Prace nad nową ustawą dotyczącą OZE opóźniają się. W ostatnich dniach Ministerstwo Gospodarki zapowiedziało poprawki do projektu. Mają one obejmować m.in. zrezygnowanie ze wspierania przez państwo dużych elektrowni wodnych, jak również modyfikacji planu zwiększenia udziału OZE w sektorze energetycznym – czego wymaga UE. W przypadku dalszej zwłoki z uchwaleniem stosownej ustawy Polsce grożą sankcje unijne.
Zdaniem Łukasza Dziekońskiego, wartość inwestycji w sektor wiatrowy w ciągu najbliższych 5-8 lat może wynieść 5-6 mld złotych. Inwestorów zachęca wysoka stopa zwrotu, którą mogą uzyskać inwestując w OZE, tymczasem na rynku panuje duże zamieszanie związane z brakiem ustawy o OZE.
– Jeżeli popatrzymy na historyczną stopę zwrotu takich inwestycji, głównie w Europie Zachodniej, w Niemczech, ale też na rynku polskim, jest to dość stabilna, rentowna inwestycja.

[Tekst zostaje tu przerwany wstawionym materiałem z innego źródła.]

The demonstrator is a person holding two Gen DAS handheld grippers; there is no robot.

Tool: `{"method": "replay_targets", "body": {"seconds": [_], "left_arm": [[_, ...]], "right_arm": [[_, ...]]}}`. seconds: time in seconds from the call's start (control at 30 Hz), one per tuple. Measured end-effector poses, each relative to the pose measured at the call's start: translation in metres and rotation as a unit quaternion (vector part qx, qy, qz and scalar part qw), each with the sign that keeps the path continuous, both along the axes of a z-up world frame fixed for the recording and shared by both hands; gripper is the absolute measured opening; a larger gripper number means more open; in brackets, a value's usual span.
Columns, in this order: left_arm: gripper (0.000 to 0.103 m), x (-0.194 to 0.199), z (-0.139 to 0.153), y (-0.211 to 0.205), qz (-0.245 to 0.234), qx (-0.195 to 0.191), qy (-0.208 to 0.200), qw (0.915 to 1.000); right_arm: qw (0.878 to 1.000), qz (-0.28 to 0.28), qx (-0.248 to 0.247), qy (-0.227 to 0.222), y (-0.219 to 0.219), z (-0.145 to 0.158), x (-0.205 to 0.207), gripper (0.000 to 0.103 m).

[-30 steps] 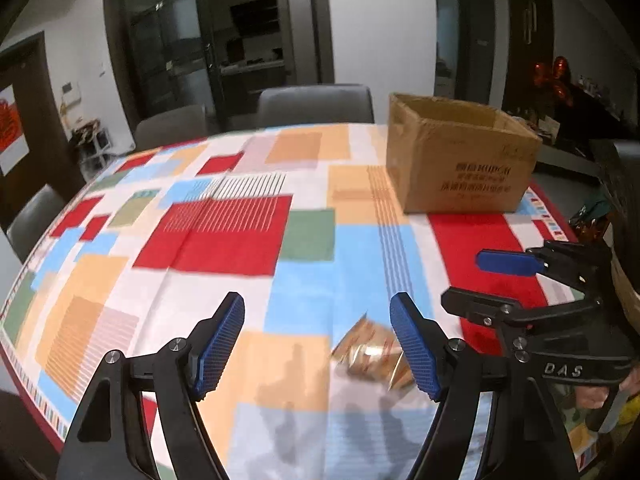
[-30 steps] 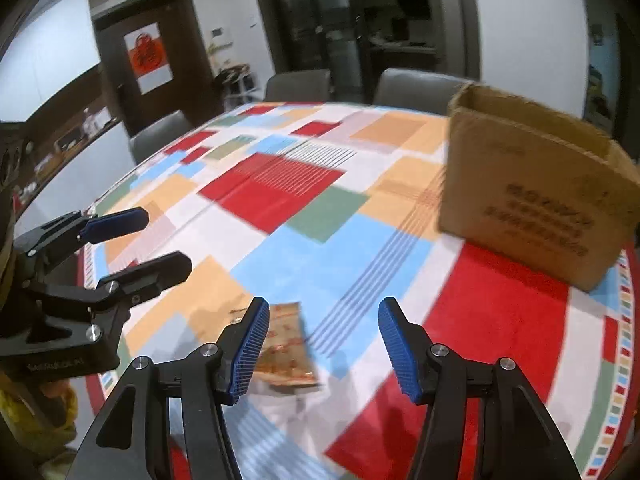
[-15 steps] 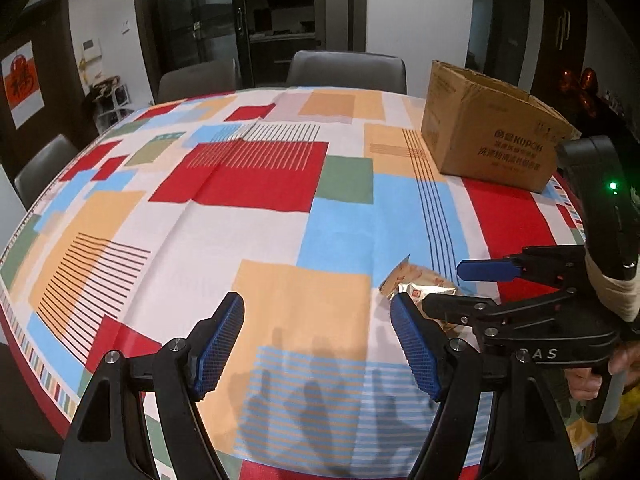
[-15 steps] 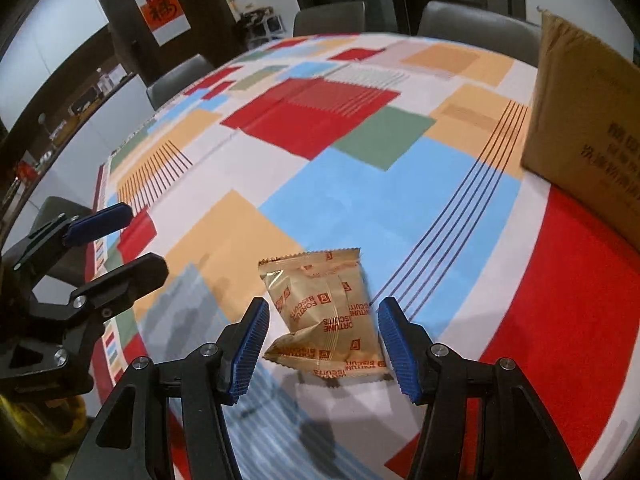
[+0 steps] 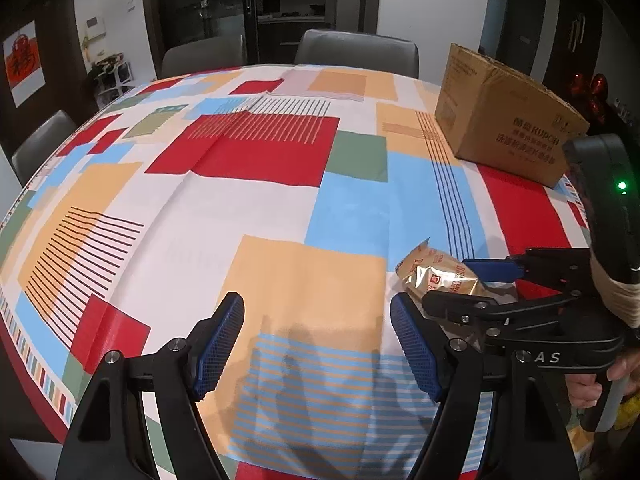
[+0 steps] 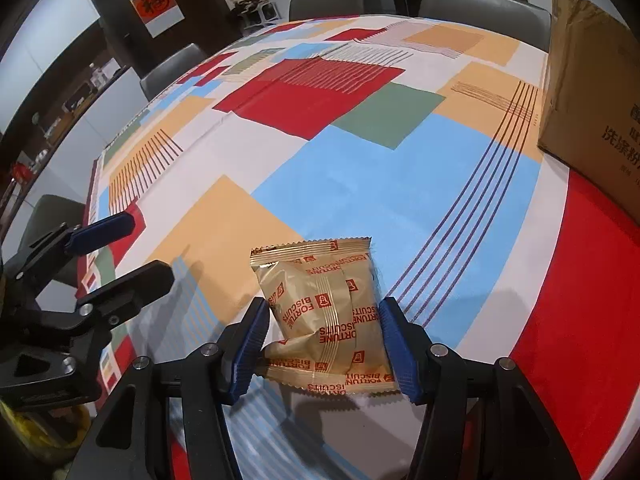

Myślę, że stopy zwrotu w przypadku takich inwestycji efektywnie realizują się na poziomie 15 proc. w skali roku – twierdzi rozmówca Newserii.
Inwestorzy polubili zielone technologie
Stopy zwrotu z inwestycji w odnawialne źródła energii sięgają 15 proc. w skali roku twierdzi Łukasz Dziekoński z zarządu Marguerite Fund. OZE przyciągają coraz więcej inwestorów z sektora finansowego. W branżę zielonej energii wchodzą nowi gracze, w tym fundusze infrastrukturalne i emerytalne. Barierą w rozwoju tych inwestycji jest wciąż jednak brak uregulowań prawnych sytuacji OZE.